If you have multiple GPUs attached you can select which you want to use. For the init it might perform the initialisation that is normally done at the first GPU-related call (you might want to do this for timing purposes, for example).
Then why we have to add these two functions in the code?
They’re optional. The set device is only needed when selecting a device other then the default.
The init call is useful for performance timing. By default the device is initialized on first use, but since the initialization time is approximately 1 second per attached device (Linux only), this can have impact on timing. Placing the acc_init call outside of your timers removes this overhead.

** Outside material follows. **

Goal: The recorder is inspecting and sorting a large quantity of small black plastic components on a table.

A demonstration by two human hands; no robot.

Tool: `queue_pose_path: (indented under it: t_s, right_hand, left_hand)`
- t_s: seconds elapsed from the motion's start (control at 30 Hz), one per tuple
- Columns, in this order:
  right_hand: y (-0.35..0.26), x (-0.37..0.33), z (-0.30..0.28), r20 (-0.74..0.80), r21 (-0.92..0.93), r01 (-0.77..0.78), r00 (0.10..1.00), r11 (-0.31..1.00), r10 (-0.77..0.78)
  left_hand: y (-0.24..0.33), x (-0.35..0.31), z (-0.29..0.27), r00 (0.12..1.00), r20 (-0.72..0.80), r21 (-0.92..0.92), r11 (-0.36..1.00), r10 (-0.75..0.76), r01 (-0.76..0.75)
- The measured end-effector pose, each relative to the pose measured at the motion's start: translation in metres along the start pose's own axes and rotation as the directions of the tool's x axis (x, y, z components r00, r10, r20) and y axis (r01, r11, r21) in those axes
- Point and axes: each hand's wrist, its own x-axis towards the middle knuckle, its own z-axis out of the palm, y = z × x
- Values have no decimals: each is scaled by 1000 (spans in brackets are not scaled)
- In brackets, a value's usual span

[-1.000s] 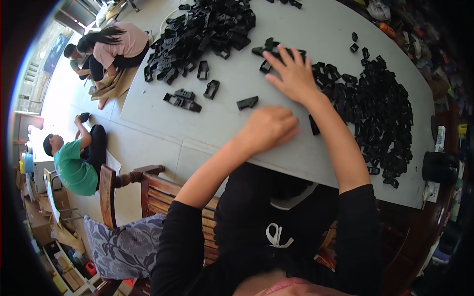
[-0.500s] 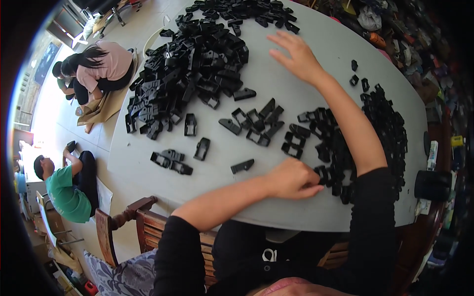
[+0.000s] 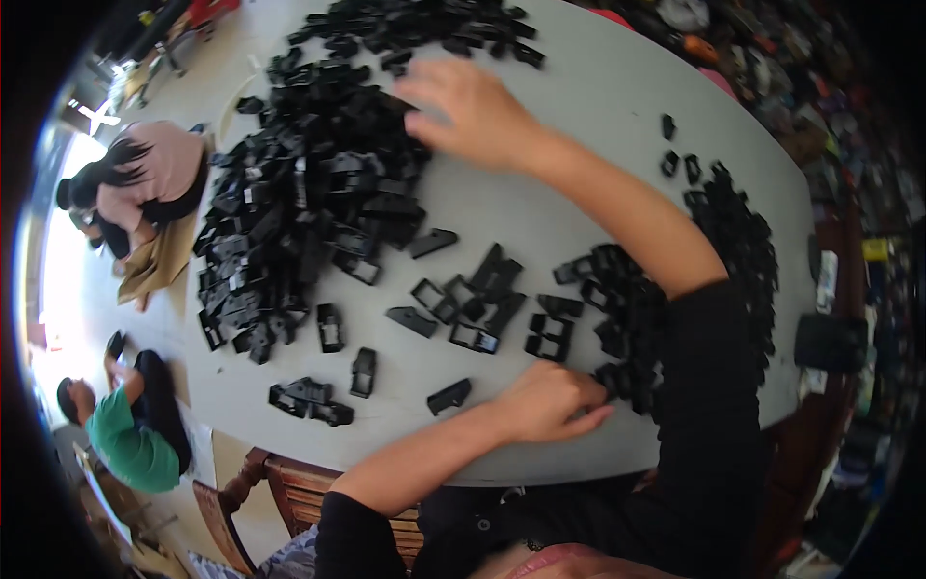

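Right hand (image 3: 473,114), the nearer, has swung left; the black pile (image 3: 318,193) lies just left of its parted, seemingly empty fingers. Left hand (image 3: 545,400) curls, contents unclear.

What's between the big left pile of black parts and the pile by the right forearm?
A loose cluster of black parts, lying on the grey tabletop; the head view shows it.

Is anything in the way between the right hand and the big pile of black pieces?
Nothing visible. The right hand is at the right edge of the big pile; I can't tell if they touch.
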Motion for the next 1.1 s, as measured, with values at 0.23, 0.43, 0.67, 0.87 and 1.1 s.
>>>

acc_set_device() is useful for when you have multiple devices. Say, two Tesla cards or a Tesla S-box. With that command you can set which device you want to run on, so you can do multi-GPU jobs, say, or test how your code runs on different devices with different compute capabilities in the same machine. If you don’t use acc_set_device() on a multi-device machine, you’ll always get the “default” device, which I think is device 0…though which device is 0 might not be what you think should be “default”.
As for acc_init(), in the old days before PGI autoinitialized, I used acc_init() early in a program so that I could “hide” the initialization spinup from timing routines. (ETA: Looks like this is still the case at times. Thanks for letting me know, Mat.)
Looks like this is still the case at times.
Nothing’s changed here. Though we did add an external utility “pgcudainit” which holds the device open and eliminates the initialization cost.
Hmm. I might have encountered something with this. I found that I have to call cudaThreadExit() before setting a device sometimes. If I don’t, it says there is a context already running or something. Maybe due to the “pre-initialization” routine?
“acc_init” is for the PGI Accelerator model while cudaThreadExit if for CUDA Fortran so I’m not sure how mixing the two effects things. We starting work on allowing the two models to be mixed so please feel free to send me an example of the behavior you’re seeing.
Oh, no, I’m not mixing them. I was reacting to your comment about “…holds the device open and eliminates the initialization cost”. I wondered if I was seeing something like that when I had to cudaThreadExit() before cudaSetDevice’ing. That is, some initialization routine higher than my code had established a context upon, say, “use cudafor” that I had to exit before setting the device.